Last month the county sent out 16 reduction-in-force notices, but the net result was only about six people. Young said several employees have left the county’s employ and others are taking advantage of retraining.

Jennifer Strickland, the new co-administrator at the home, explained that the county gets reimbursed from Medicaid and Medicare based on how much work goes into caring for patients. For example a patient who is only there with a hip problem would not “score” as high as someone who is completely bedridden and unable to care for themselves.

She said the nurses were previously not well trained to accurately score their patients, but now they are.

“The most important thing is we are more accurate and better trained to assess what we are doing for the person,” Strickland said. “Thus we are getting the accurate revenue for what we are providing, whereas before we probably weren’t being reimbursed at the appropriate rate because we weren’t sharing all that we were actually completing for the person.”

Desmond Maaytah, who handles the CDBG funding for the county, said the commissioners have agreed to defer the $260,000 paving project at the airport so they can use those funds for most of the capital projects at the home.

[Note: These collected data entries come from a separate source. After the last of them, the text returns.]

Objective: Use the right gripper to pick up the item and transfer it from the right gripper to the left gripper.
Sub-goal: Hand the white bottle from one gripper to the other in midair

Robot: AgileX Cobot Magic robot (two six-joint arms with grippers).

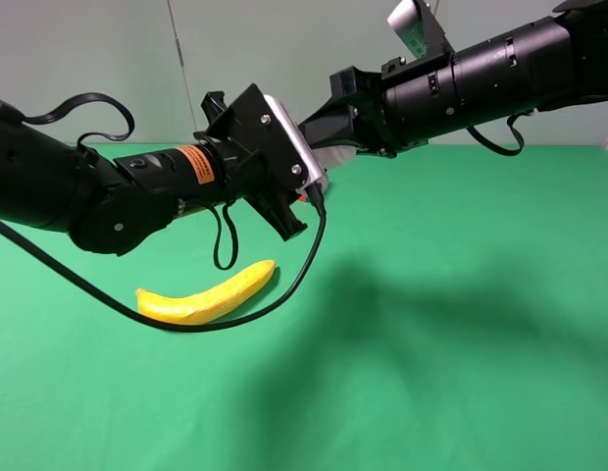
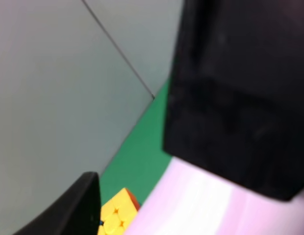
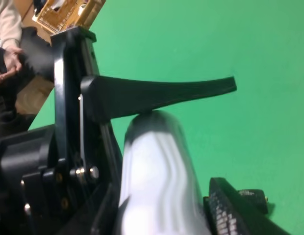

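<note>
Lighting is bright, even and diffuse, coming from overhead. In the exterior view we note broad, soft-edged shadows on the table (image 1: 500,412) under both arms and a thin one beneath the banana (image 1: 211,294). The right arm (image 1: 500,69) shows narrow glossy highlights. This view is sharp, with no distortion we can see at the edges.

Left wrist view: we find everything soft. The bottle (image 2: 201,210) is overexposed with a pink cast, and the cube (image 2: 117,215) is blurred.

Right wrist view: the bottle (image 3: 157,181) is smeared and out of focus, while the table (image 3: 230,39) is clearer.
</note>
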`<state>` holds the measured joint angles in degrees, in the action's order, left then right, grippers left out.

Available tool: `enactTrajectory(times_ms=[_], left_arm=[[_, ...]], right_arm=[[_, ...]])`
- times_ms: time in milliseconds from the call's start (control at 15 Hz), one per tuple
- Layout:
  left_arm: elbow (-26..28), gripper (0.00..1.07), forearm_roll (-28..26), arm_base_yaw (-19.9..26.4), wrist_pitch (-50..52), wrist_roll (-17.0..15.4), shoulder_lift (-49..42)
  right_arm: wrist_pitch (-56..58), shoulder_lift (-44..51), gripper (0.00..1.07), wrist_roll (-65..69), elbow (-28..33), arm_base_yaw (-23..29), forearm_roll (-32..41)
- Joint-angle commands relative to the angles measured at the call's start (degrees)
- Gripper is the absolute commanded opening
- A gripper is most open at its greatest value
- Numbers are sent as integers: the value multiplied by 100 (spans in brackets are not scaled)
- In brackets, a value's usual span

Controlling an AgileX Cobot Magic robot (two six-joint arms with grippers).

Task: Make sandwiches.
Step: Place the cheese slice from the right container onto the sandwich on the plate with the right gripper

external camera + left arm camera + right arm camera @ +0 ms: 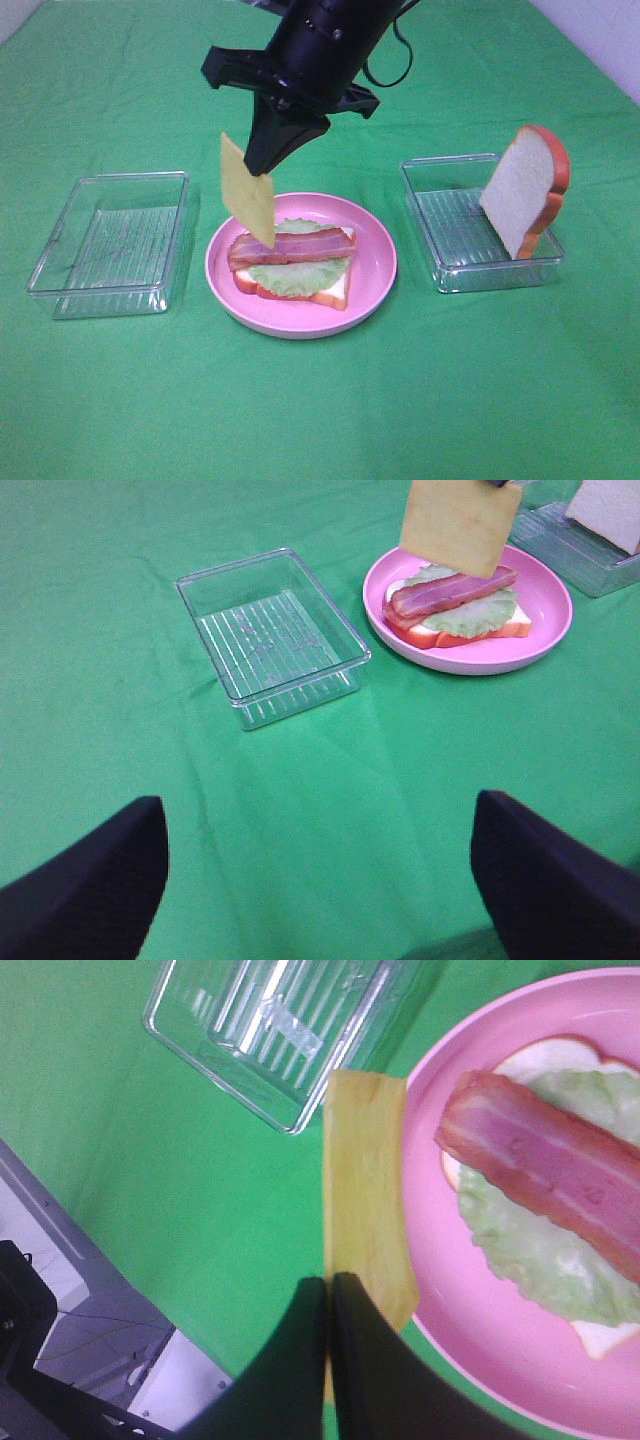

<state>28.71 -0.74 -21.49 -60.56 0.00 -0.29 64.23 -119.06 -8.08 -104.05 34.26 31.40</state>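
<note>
On the pink plate (375, 270) lies a white bread slice (330, 293) with a lettuce leaf (295, 275) and bacon strips (292, 245) on top. My right gripper (262, 160) is shut on a thin yellow cheese slice (247, 192), which hangs on edge above the plate's left rim. The right wrist view shows the cheese (365, 1190) pinched between the closed fingers (329, 1295), beside the bacon (550, 1165). A second bread slice (522, 190) leans upright in the right clear tray (450, 240). My left gripper (320, 880) is open and empty over bare cloth, out of the exterior view.
A clear tray (110, 245) with nothing in it stands left of the plate; it also shows in the left wrist view (270, 635). Green cloth covers the table. The right arm's black body hangs over the far middle.
</note>
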Motion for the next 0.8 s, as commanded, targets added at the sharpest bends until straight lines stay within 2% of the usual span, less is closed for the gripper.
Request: enactTrajectory(times_ms=[67,400,533,600,800], left_arm=[[-11,79,-11,-23,69,0,-46],[-11,79,-11,-23,69,0,-46],[-11,79,-11,-23,69,0,-46],[-11,79,-11,-23,69,0,-46],[-11,79,-11,-23,69,0,-46]], right_arm=[[-424,-138,0,-120,292,80,281],[-676,-590,0,-201,338,57,252],[-814,-642,0,92,338,57,-172],[-940,-636,0,476,338,57,-653],[-1014,-625,0,1031,338,57,-1518]])
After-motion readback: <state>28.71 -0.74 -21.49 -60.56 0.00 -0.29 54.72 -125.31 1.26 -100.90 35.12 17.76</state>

The new roof is going to cost $151,900 and the chiller is about $73,000. They also have an architect working on improvements to the interior of the building.

He said most if not all of the nursing home projects qualify for CDBG funding.

“Any improvements to that facility, since it is serving a low and moderate income population, I don’t see any at this point that are ineligible,” he said.

Commissioner T.C. Rogers was pleased to hear about the improvements at the home.

“This is an example of when you are dealing with something countywide, how small improvements can produce large gains,” he said.